MapReduce only implements a distributed computing framework and logic, and the real analysis of the requirements of the split, the analysis of the results of the aggregation and consolidation of the need for the hive layer of capacity integration. The ultimate goal is simply to support the timeliness requirements of a distributed architecture.
Data analysis Layer
Finally, the analysis layer focuses on the value of real mining of large data, and the core of value mining is data analysis and mining. The core of the data analysis layer is still the content of the traditional bi analysis. Including data dimension analysis, data slicing, data drilling and drilling, cube and so on.
Data analysis I only focus on two content, one is the traditional data warehouse data modeling, in the data model needs to support the above analysis methods and analysis strategies, followed by business objectives and business needs of the establishment of KPI Index system, corresponding indicators system analysis model and analysis methods. Solving these two problems basically solves the problem of data analysis.
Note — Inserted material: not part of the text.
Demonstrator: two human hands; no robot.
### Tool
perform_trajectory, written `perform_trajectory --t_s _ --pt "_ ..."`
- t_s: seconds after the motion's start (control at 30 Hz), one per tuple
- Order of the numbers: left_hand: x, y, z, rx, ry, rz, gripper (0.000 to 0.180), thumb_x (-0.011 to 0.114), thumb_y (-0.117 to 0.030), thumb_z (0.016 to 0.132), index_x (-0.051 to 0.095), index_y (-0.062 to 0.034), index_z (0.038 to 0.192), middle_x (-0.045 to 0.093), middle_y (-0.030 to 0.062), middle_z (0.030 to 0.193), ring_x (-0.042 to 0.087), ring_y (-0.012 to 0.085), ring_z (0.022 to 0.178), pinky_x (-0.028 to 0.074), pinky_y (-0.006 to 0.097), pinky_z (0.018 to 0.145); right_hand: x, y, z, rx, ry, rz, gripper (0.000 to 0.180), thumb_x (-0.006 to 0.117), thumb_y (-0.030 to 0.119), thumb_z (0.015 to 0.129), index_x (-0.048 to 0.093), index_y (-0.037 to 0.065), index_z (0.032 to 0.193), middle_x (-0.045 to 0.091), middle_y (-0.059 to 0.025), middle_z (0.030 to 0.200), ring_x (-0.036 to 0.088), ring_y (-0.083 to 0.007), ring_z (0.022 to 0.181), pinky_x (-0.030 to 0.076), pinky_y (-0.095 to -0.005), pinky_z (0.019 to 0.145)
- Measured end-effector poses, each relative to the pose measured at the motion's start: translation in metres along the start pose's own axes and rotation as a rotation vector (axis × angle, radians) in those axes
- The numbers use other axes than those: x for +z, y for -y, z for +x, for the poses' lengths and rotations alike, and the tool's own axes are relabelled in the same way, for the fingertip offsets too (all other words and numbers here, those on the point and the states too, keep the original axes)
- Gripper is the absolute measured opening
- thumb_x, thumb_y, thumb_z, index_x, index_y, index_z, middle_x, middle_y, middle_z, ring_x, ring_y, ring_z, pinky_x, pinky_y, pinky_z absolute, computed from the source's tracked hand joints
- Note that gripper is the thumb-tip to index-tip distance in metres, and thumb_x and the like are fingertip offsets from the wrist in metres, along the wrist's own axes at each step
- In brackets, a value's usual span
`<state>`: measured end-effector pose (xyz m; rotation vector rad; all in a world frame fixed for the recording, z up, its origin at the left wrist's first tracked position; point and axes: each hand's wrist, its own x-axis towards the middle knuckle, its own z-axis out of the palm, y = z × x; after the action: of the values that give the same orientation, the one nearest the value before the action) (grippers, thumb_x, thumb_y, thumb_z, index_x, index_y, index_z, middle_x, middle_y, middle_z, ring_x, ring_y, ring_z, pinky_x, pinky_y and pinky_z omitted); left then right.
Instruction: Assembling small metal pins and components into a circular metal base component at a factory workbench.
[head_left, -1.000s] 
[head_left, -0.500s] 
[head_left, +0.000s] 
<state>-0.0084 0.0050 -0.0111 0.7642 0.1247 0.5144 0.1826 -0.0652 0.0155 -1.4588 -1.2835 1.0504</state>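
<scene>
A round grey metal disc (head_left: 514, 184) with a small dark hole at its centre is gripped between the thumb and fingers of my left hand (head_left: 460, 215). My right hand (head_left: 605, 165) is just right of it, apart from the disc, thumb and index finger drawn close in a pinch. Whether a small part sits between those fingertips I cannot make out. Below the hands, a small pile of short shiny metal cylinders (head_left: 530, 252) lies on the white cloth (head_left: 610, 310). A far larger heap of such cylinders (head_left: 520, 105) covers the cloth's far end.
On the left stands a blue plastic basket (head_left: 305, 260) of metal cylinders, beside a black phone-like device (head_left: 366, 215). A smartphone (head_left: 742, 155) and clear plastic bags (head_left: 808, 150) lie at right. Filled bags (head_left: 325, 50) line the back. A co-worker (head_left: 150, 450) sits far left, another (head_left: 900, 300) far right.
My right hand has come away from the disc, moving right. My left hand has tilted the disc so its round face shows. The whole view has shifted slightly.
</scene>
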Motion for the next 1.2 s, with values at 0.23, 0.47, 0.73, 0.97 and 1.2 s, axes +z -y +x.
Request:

Traditional BI analysis through a large number of ETL data extraction and centralization, to form a complete data warehouse, and based on large data bi analysis, may not have a centralized data warehouse, or the data warehouse itself is distributed, the basic methods of BI analysis and ideas have not changed, But the data storage and processing methods that landed to execution have changed a lot.
Talking so much, the core still wants to explain big data two core for cloud technology and BI, leave cloud technology Big data have no foundation and landing possible, leave bi and value, big data again change to trifles, discard key goal. The simple conclusion is that the large data target driver is bi, and the large data implements the floor cloud technology.